その日は、いつもよりも早く起きた。

 その日は、いつもよりもすんなり起きれた。

 階段を駆け上る音と振動。それが体中に一杯伝わって、響いて……。

 いつもの自分ならきっと怒っていた。

 *
 その日の前日、いつも行われない儀式があった。
 いろんな物を揃えて、ひとつにまとめて、元気な姿を見た。
 生涯に数回。自分はできなかったことだから羨ましいと、だけど、妬ましい。
 妬ましいと思っていたら、次第にそうでもないと思えてきた。
 この頃、家ではいつもよりも気性が荒くなったり、だけどいつも通り優しくて……。
 限界を迎えるのでは、と考えることはなかった。彼はひとつを毎日毎日怠っていたから、自分よりも衰えていたから。
 彼は受験生である。なのに、勉強を毎日しない。塾のある日は、塾で満足する。
 僕は違ったのに。

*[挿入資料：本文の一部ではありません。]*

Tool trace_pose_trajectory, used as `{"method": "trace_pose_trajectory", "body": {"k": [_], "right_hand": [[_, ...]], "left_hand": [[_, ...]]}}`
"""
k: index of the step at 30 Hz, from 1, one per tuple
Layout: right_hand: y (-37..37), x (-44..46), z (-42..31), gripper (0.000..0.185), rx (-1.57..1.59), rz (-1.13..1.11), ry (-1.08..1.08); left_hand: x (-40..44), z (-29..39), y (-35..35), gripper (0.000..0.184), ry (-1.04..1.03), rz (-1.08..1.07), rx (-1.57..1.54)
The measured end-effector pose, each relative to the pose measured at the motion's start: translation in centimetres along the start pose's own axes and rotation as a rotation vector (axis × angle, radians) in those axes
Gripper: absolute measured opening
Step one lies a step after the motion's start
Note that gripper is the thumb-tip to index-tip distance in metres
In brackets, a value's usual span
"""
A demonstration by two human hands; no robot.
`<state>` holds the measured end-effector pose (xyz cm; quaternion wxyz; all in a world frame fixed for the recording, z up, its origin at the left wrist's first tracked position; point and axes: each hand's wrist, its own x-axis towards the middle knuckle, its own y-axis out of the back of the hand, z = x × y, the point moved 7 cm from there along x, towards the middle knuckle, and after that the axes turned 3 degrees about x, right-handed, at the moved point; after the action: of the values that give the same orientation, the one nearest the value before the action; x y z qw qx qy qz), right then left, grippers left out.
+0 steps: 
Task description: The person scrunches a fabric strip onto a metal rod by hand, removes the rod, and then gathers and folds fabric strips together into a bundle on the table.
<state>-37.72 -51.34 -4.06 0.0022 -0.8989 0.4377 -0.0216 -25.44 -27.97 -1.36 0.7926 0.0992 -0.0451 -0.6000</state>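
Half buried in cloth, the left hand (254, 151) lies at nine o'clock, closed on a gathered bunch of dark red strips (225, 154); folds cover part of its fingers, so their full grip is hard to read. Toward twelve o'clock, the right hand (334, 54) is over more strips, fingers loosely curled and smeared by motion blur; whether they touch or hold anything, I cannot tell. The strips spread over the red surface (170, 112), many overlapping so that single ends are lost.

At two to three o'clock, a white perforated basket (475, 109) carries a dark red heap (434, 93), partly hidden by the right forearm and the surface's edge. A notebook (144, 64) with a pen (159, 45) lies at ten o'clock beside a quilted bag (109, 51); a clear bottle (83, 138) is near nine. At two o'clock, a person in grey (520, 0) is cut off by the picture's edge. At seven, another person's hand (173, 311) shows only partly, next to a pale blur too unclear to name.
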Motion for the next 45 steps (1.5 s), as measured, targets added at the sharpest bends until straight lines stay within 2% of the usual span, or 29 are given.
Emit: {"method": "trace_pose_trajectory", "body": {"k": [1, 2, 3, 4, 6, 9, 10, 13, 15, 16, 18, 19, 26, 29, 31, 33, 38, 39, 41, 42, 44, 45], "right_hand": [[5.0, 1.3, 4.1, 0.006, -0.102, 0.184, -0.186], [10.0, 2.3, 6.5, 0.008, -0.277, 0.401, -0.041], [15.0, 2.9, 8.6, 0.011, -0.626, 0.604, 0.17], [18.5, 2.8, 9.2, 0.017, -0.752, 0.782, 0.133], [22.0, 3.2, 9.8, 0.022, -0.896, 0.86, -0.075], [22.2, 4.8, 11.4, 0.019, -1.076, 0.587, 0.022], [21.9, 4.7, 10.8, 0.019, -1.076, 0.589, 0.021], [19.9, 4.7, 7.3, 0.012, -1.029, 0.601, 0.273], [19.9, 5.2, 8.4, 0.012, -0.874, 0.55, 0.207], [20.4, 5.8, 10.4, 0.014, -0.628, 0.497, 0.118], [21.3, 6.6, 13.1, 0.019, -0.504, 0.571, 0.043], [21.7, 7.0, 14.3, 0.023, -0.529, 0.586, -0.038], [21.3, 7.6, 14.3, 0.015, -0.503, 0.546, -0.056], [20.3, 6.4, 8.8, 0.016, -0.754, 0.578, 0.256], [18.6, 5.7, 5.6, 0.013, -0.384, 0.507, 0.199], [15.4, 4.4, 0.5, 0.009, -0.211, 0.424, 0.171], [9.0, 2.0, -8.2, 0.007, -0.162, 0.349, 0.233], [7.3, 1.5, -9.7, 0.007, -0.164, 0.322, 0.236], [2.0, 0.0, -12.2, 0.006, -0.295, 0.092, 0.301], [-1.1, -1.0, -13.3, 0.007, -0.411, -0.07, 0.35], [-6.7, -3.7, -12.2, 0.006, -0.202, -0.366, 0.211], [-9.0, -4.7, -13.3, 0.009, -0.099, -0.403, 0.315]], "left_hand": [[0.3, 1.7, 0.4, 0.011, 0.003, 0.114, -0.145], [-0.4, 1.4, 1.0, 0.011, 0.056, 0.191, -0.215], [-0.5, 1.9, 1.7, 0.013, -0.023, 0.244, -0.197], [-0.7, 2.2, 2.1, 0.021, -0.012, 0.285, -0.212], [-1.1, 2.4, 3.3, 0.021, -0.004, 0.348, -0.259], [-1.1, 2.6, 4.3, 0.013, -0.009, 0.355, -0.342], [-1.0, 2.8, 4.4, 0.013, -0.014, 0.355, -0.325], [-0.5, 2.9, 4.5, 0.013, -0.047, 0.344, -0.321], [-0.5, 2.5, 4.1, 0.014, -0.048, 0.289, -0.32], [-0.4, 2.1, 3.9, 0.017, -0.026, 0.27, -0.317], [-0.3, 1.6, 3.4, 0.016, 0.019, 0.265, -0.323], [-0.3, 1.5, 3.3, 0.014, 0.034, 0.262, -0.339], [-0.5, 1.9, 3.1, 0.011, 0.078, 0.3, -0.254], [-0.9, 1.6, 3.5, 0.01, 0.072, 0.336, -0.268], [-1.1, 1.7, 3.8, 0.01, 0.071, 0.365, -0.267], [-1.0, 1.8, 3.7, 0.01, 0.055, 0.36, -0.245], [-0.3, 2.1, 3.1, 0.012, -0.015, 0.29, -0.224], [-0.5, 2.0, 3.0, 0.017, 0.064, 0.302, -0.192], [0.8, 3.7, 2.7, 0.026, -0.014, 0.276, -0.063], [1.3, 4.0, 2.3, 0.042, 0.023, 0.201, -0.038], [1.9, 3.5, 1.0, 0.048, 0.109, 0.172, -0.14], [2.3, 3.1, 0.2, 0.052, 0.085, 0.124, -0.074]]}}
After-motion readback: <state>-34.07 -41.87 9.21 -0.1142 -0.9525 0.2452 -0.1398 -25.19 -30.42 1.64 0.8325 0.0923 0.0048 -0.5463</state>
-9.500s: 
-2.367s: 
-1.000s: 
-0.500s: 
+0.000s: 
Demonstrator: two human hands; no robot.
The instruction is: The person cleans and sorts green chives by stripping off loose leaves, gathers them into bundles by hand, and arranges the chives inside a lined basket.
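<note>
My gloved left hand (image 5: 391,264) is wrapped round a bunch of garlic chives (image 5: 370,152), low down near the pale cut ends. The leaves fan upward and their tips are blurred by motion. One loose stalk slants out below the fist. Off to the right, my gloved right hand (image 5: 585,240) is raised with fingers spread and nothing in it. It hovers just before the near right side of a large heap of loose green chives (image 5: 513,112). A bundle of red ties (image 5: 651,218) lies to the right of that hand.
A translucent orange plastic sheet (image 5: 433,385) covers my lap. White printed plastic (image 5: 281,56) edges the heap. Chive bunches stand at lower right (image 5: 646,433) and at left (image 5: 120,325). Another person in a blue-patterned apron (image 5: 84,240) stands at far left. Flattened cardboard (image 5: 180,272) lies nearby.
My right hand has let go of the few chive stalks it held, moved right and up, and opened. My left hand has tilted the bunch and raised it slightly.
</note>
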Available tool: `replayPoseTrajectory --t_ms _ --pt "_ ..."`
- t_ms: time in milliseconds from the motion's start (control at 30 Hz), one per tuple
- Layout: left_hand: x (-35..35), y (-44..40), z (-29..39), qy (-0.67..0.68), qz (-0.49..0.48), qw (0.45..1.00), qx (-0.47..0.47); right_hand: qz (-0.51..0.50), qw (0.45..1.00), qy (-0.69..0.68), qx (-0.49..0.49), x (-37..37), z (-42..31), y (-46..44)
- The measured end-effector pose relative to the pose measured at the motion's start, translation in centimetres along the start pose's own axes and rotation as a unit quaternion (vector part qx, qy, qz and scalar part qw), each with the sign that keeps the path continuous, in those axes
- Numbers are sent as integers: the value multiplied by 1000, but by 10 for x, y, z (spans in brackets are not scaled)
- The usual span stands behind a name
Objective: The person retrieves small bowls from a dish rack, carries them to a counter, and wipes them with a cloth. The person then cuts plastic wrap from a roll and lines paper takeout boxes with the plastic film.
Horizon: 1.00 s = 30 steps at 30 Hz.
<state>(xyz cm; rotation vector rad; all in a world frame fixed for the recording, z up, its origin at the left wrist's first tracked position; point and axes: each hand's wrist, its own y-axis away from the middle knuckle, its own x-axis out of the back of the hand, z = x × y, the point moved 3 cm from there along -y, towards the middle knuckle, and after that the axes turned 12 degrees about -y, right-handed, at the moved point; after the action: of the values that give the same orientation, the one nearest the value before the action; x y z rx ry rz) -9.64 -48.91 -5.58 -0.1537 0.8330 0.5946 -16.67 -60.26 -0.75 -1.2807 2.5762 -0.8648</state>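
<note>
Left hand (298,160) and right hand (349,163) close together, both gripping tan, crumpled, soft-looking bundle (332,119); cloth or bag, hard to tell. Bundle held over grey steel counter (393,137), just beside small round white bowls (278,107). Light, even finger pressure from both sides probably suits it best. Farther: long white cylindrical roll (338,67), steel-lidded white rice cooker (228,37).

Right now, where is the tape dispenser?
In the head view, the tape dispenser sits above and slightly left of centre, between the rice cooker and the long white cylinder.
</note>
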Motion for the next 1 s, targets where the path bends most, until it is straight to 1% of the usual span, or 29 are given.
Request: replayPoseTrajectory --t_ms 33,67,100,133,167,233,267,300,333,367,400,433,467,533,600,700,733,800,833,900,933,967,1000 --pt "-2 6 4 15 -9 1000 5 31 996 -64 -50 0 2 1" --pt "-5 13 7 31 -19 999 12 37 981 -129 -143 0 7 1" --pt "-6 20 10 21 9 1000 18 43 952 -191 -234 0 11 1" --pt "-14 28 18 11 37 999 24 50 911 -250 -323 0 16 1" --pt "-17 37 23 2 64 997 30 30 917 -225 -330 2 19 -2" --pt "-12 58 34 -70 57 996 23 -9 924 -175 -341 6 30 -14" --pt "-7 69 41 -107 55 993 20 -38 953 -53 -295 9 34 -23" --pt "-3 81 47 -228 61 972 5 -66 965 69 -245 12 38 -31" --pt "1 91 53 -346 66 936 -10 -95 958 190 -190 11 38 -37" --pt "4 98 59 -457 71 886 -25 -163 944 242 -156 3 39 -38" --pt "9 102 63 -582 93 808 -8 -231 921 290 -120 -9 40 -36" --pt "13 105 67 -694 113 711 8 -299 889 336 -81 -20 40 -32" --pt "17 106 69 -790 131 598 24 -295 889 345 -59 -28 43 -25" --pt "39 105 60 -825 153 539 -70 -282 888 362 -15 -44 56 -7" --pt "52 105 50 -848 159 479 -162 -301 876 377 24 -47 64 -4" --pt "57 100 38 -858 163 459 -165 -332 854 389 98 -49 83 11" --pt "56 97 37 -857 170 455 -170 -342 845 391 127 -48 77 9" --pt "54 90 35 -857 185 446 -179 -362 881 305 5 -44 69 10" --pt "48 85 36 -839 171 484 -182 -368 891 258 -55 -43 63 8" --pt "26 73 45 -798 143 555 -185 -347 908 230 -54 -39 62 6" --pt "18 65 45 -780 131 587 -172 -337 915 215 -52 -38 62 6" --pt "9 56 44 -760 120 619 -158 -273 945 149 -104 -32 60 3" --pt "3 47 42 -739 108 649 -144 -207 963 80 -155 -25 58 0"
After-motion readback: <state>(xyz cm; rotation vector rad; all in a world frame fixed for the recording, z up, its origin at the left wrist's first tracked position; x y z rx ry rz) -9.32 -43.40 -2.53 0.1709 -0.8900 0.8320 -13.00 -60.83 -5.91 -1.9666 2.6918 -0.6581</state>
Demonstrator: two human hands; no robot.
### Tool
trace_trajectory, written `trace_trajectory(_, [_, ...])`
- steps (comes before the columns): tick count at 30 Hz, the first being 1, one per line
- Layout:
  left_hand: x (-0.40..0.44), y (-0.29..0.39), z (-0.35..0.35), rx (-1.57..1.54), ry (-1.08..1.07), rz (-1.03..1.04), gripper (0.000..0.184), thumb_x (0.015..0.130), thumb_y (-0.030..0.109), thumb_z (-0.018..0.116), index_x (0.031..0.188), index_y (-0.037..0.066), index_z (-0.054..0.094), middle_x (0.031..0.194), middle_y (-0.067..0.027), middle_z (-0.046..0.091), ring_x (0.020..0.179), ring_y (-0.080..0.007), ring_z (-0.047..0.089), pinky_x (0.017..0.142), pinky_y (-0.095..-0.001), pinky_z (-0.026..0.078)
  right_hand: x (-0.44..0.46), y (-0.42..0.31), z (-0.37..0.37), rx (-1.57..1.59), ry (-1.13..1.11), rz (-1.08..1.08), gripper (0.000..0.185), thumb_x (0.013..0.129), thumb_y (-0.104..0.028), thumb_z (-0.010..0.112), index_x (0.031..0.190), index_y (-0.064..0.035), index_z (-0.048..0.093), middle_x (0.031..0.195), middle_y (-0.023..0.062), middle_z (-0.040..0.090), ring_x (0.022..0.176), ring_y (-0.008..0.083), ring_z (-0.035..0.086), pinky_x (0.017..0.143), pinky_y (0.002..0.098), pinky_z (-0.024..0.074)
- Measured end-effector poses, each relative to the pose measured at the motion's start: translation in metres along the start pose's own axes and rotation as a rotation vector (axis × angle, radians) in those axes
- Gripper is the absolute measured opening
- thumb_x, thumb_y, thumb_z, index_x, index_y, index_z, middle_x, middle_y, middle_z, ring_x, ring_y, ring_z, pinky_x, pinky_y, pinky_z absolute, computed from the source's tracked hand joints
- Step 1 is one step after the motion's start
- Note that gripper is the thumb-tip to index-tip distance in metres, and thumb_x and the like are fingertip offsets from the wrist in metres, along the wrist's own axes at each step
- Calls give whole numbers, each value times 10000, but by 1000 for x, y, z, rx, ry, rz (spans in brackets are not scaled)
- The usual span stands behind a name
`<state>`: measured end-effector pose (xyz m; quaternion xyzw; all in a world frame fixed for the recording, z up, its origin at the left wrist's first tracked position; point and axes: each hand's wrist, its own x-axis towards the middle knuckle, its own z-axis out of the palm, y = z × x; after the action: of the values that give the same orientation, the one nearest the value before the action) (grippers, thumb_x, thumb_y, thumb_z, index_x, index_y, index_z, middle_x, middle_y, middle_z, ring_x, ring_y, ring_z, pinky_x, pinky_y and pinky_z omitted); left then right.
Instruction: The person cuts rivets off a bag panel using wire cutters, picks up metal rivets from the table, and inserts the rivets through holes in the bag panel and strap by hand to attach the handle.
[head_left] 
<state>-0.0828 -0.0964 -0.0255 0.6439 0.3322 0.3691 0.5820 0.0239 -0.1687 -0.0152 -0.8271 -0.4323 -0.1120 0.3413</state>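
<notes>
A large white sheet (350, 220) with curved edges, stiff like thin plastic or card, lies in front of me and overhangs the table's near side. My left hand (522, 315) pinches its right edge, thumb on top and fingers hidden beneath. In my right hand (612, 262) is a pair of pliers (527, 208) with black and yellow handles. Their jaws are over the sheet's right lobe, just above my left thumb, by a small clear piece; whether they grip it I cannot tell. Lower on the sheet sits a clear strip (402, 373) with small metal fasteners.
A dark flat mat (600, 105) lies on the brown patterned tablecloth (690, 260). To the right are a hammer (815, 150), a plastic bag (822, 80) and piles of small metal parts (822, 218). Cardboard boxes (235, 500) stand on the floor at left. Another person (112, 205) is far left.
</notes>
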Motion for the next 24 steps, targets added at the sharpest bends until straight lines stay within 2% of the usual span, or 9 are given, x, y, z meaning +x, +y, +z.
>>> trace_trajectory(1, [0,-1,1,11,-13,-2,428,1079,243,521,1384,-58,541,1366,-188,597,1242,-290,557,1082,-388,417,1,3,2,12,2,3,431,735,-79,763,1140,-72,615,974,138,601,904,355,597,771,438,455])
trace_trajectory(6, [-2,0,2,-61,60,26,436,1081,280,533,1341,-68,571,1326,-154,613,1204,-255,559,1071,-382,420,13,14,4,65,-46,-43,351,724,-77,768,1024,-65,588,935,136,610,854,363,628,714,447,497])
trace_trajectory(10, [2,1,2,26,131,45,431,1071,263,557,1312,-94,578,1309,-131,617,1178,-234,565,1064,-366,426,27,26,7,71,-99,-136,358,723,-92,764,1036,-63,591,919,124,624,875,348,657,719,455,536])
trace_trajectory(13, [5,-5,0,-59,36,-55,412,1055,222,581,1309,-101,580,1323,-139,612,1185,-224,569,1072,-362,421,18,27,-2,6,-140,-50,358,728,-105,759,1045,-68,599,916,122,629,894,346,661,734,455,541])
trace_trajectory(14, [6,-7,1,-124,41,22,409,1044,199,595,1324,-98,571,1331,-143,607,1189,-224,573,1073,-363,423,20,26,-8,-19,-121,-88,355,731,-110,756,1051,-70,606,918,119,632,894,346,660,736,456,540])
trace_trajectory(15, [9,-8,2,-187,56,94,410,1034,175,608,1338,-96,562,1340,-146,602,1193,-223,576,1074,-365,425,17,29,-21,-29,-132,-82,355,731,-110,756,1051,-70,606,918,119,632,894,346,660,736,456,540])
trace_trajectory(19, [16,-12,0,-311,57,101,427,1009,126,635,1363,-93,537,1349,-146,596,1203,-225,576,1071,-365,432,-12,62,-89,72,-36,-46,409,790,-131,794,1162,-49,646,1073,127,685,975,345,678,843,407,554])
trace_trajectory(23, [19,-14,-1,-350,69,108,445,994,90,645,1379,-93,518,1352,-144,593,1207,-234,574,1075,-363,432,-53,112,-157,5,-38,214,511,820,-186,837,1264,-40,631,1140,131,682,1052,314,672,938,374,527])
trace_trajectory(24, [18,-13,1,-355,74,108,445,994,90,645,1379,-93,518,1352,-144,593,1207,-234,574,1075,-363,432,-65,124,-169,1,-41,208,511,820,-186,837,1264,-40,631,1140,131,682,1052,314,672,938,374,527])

家に帰ってある程度は勉強して、塾が終わった後もしっかり勉強してきた。
「勉強せんでええの?」
 彼のいる部屋に行き、そう問うことも少なくはなかった。その部屋の中には彼がするゲームの音とコントローラーの弾く音が響いていた。
 そこに雑音が入ることはなかった。
 ・
 一日だけ、自分の姿が、存在が無くなった日があった。
 アニメやドラマで見る幽霊の姿を自分はしていた。身体は透けていて、軽くて、軽すぎてか浮いていた。
 初めての感覚に自分は楽しいを存分に満喫した。
 家には誰の姿もなかった。
 ふと頭によぎったのだ。
 彼のことが……。

 彼の通う学校に来た。 
 彼は家では優しい。友達思い。
 だと、思っていた。
 彼の周りには誰一人の姿も見られなかった。授業中だった。チャイムが鳴って彼は隣の教室に逃げ込むように入っていく。
 思い出した。
「クラスに友達いない」
 クラス替えが失敗したことを告げる彼からの通知。去年もダメだった。
 どこかでみたことがある景色を楽しい身体で見れた。楽しいとは違った。
 みたことのない彼を見れた。
 
 彼は彼らしく生きているんだとわかった。自分も思い返して、照らし合わせて。
 重いシャボン玉が周りにいっぱいあった。
 だけど、シャボン玉特有のぷかぷかと浮いていたから聞いてみた。
「君はどうして重いのに浮かぶことが出来るんだい? 僕には考えられないんだ。どうして重い何かを背負って苦を味わっているのに、それを出さずにいれるのか。」
 シャボン玉は簡単に言うから驚いた。
「なーにー。簡単なことだよ。周りを照らすためさ。だけど、わかる通り僕には誰かを照らすことは出来ない。見たことないだろう、光るシャボン玉を。」
「うん」
「だけど、みんなは喜んでくれる。喜ぶとみんなが明るくて、だから、光っていて。なぜだか、わかるかい。照らすのは、僕自身でだけど、みんなが光ってくれればそれでいいんだ。」
 自分を犠牲に他人を幸せに。
 シャボン玉は弾け飛んで、ついには消えた。
 *
 クラス内に友達のいない彼。他クラスにいるから。だけど、ほとんどの行動をクラス別に行う。
 つまりは、話す存在も笑える存在も、頼れる存在もない。
 死んだのかもしれない。
 家に彼が居なくなって、死ねとか言ったらダメなんだとわかったのかも。
 本当にそれが叶った場合、自分は自分を失い、自分を捨て、新しい自分じゃない自分ができるだろう。
 それを無くさなきゃいけない。

 その日は、いつもよりも早く起きた。

 その日は、いつもよりもすんなり起きれた。

 階段を駆け上る音と振動。それが体中に一杯伝わって、響いて……。

 いつもの自分ならきっと怒っていた。

 彼は今日から修学旅行。数日、会えなくなる。勉強せずにするゲームはさぞ楽しかろう。それをたしなむ弟の姿はもう数日見れなくなる。
 数日なのに、もう会えないみたいで。
「行ってきます」
 それは、始まりでけど終わりのようで。
 だけど、少なからずまた新しいシャボン玉を作ってくれるとなぜか期待した。
 何もエールを送れずに会えなくなった。